La Gloire d'Albert
de Étienne Davodeau

critiqué par Blue Boy, le 30 juillet 2009
(Saint-Denis - - ans)


La note:  étoiles
Une si douce France…
Albert a deux gosses, une femme, et deux crédits sur le dos. Il bosse au Bricomat du coin et fait office de figurant dans le spectacle son et lumière organisé par le dirigeant local du parti d’extrême-droite, « Nos valeurs, notre terroir ». Il participe aussi aux milices de ce même parti qui prétend nettoyer la région de tous les dealers mettant en péril la vie de sa belle jeunesse. Mais un soir, il va être témoin de la mort du chef des milices du parti, assassiné par deux individus qui cherchent à maquiller le crime en accident… L’occasion sera unique pour Albert et sa vieille carabine de vivre enfin son heure de gloire…

Cette histoire de barbouzerie politique faisant référence de manière à peine voilée à la Vendée de Philippe de Villiers est très bien ficelée. Comme toujours, les personnages sonnent si juste qu’on a l’impression qu’ils ont vraiment existé. Il s’agit d’un récit âpre au constat cruel : l’homme est un loup pour l’homme de manière générale et encore davantage dans un parti prétendant défendre la veuve et l’orphelin.

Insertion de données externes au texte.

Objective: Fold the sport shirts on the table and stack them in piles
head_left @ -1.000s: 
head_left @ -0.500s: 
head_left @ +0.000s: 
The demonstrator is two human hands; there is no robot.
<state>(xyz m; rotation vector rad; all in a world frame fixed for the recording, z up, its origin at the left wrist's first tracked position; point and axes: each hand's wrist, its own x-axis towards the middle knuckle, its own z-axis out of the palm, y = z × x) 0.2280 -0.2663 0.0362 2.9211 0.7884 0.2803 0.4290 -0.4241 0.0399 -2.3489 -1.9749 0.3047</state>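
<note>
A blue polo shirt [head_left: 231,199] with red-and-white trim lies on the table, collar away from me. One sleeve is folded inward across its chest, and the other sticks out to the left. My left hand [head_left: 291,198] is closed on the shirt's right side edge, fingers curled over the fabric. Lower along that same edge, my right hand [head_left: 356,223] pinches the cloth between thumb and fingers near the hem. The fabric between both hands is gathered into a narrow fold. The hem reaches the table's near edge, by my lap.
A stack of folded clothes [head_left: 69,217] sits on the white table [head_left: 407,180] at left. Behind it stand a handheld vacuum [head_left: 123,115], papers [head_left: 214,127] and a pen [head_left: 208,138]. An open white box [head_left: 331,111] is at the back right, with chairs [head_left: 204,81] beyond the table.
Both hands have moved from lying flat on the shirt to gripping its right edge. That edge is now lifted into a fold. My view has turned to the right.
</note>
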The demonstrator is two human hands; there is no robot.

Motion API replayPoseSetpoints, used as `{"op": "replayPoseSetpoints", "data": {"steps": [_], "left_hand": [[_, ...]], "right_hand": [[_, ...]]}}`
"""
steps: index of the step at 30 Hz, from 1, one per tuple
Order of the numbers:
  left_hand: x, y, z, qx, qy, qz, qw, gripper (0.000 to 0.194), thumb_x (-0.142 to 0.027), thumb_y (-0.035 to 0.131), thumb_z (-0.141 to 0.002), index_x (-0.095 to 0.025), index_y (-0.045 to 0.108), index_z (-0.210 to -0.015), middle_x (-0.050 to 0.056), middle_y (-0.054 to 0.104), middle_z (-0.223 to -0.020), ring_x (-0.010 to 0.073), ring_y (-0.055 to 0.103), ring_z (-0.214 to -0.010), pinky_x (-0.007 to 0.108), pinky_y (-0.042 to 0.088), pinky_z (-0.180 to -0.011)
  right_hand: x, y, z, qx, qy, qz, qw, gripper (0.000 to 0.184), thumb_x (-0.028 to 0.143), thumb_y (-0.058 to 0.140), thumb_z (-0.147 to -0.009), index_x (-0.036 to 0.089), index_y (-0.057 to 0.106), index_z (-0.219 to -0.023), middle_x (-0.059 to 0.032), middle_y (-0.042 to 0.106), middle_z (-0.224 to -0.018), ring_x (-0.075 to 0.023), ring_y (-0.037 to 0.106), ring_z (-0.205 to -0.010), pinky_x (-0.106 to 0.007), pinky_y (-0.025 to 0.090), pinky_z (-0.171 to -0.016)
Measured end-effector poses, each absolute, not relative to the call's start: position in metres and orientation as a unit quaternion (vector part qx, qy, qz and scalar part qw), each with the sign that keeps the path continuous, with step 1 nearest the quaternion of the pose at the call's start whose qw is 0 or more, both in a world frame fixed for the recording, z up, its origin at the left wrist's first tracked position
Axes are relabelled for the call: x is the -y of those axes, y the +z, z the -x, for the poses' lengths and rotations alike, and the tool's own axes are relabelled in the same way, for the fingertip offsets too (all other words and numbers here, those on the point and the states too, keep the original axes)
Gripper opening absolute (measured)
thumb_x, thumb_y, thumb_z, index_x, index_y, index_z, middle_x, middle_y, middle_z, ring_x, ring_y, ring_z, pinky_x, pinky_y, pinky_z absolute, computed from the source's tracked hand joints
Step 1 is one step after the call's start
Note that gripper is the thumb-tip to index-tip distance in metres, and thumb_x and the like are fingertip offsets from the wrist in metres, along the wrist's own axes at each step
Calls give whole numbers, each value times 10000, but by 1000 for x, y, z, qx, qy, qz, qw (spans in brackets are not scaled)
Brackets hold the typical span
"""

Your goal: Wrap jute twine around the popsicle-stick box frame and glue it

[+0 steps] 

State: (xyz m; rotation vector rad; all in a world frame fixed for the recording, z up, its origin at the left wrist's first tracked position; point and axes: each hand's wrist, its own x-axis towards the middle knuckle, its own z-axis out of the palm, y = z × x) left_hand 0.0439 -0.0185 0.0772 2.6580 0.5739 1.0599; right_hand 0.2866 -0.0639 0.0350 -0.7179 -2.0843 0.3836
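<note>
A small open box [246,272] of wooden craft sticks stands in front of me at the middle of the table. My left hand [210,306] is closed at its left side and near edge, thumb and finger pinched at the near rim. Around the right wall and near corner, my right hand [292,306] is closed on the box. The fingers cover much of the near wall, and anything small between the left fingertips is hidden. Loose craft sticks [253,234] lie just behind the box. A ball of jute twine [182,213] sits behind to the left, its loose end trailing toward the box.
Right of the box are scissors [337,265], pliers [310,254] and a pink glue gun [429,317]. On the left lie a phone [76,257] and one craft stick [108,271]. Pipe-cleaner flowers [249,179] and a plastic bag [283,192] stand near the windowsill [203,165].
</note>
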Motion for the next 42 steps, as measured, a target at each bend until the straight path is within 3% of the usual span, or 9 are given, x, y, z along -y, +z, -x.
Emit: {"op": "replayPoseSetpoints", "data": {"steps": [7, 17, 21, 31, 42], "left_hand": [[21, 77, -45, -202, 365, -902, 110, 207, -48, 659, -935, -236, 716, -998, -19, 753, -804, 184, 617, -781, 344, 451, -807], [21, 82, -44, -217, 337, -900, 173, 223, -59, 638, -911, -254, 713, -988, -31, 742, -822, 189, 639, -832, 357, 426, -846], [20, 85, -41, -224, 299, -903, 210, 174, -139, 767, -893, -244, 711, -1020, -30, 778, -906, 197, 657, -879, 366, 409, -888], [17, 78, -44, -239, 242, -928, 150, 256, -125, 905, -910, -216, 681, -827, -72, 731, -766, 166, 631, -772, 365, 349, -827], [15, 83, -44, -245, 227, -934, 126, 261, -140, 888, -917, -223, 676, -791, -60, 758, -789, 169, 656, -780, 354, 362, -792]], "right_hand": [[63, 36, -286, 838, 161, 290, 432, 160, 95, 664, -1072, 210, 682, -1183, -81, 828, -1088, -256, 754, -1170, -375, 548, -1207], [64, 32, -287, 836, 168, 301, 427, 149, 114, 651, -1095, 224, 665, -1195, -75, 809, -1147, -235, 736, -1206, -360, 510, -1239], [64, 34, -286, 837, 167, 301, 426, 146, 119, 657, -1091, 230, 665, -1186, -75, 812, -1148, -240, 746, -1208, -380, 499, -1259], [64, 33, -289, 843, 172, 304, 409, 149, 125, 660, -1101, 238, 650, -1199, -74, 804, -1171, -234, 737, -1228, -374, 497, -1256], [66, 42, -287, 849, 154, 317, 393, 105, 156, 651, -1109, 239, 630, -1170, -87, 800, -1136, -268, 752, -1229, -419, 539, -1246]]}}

Si Davodeau passe pour un auteur militant, il ne se berce pas pour autant d’illusions. Dans « La Gloire d’Albert », les deux « mercenaires » vaguement gauchistes ne sont pas des enfants de chœur. Si l’un, pas très fier de faire un sale boulot, essaye péniblement de s’identifier à un aficionado héroïque du Che, l’autre ne s’encombre pas de scrupules, seulement guidé par le besoin de fric et une âme noire comme l’encre, à peine égayée par ses sarcasmes assassins. Quant au brave Albert, rabaissé au quotidien par un petit chef condescendant, il représente l’électeur et adhérent idéal pour tout politicien démagogue et peu scrupuleux, le figurant sans visage d’une énorme fumisterie qui le dépasse.

L’histoire est captivante dès les premières images et bénéficie du graphisme sobre et enlevé de son auteur et de textes percutants. Les regards et les poses sont toujours placés au bon endroit et au bon moment, et l’on sait d’avance qu’il va y avoir du grabuge. Rien à dire sur le scénario qui pourra en déconcerter certains par son pessimisme ou sa fin abrupte. Pas de happy end ici, c’est juste la réalité brute et concrète dans une France provinciale qui se met le doigt dans son œil bovin, vouée corps et âme à un sauveur d’opérette fascisant. Le contexte relèverait plus de la mafia napolitaine que du folklore abrutissant du Puy du Fou, sans vouloir forcer le rapprochement avec la Vendée et son célèbre vicomte aux petits yeux perfides.

Davodeau, un auteur engagé à découvrir et à apprécier.